• WHAT YOU SHOULD DO:
Extract the line that contains "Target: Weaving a" and every line after it through the end of the records below, exactly as written, leaving out any pictures.
*** Opening MATERIAL PROVIDED ***
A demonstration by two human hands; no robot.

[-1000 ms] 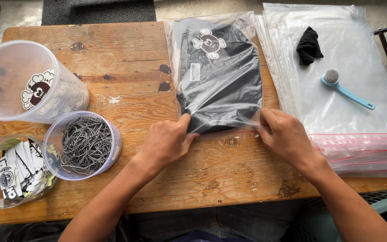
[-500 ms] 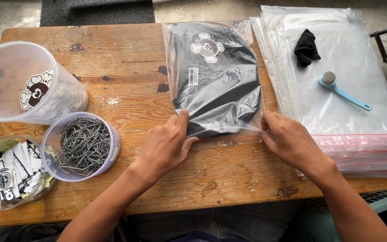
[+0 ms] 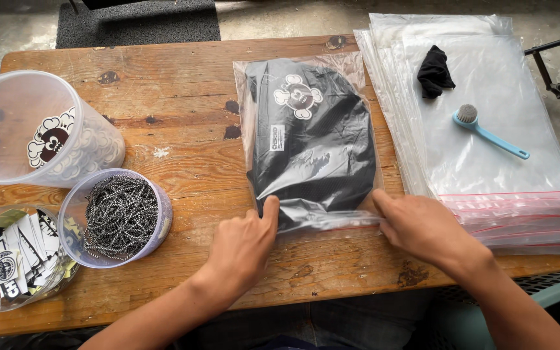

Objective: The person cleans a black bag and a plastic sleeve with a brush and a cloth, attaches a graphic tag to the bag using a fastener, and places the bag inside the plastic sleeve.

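Both hands, left (image 3: 244,243) and right (image 3: 422,227), pinch the bagged garment's (image 3: 309,139) near edge.

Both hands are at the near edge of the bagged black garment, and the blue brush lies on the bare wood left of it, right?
Not quite. In the head view the blue brush lies on the stack of clear bags, right of the bagged black garment. The left hand and right hand are placed as stated.

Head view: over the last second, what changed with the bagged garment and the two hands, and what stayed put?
The left hand slid left along the near edge of the clear bag holding the black garment; the right hand kept to the bag's right corner, so the hands now sit wider apart. Both still press that edge. The tubs, the stack of empty bags and the blue brush stayed put.
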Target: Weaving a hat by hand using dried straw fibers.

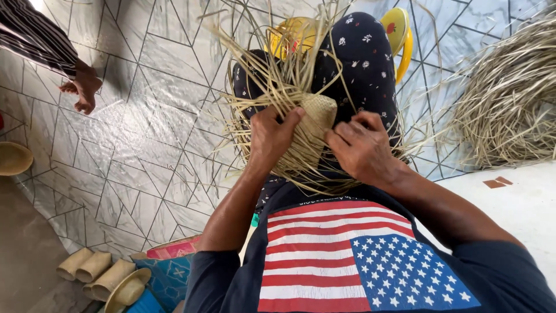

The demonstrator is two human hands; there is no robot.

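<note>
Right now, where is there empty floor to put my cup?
Bare patterned floor lies between another person's foot and the left hand. It's crowded around the woven piece, the right hand, and the straw heap.

bright daylight | soft shadows | sharp focus | wide-angle bending at edges

Counted: two hands, left (271, 136) and right (360, 146), on one woven piece (315, 124); one loose straw heap (509, 98) far right; one yellow stool (399, 37); one other person's foot (84, 87) far left.
</note>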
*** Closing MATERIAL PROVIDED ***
• SOLUTION TO THIS TASK:
Target: Weaving a hat by hand using dried straw fibers.


The demonstrator is two human hands; there is no robot.

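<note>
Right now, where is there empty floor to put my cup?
Bare patterned floor lies between another person's foot and the left hand. It's crowded around the woven piece, the right hand, and the straw heap.

bright daylight | soft shadows | sharp focus | wide-angle bending at edges

Counted: two hands, left (271, 136) and right (360, 146), on one woven piece (315, 124); one loose straw heap (509, 98) far right; one yellow stool (399, 37); one other person's foot (84, 87) far left.
</note>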

Nothing further is needed for this exercise.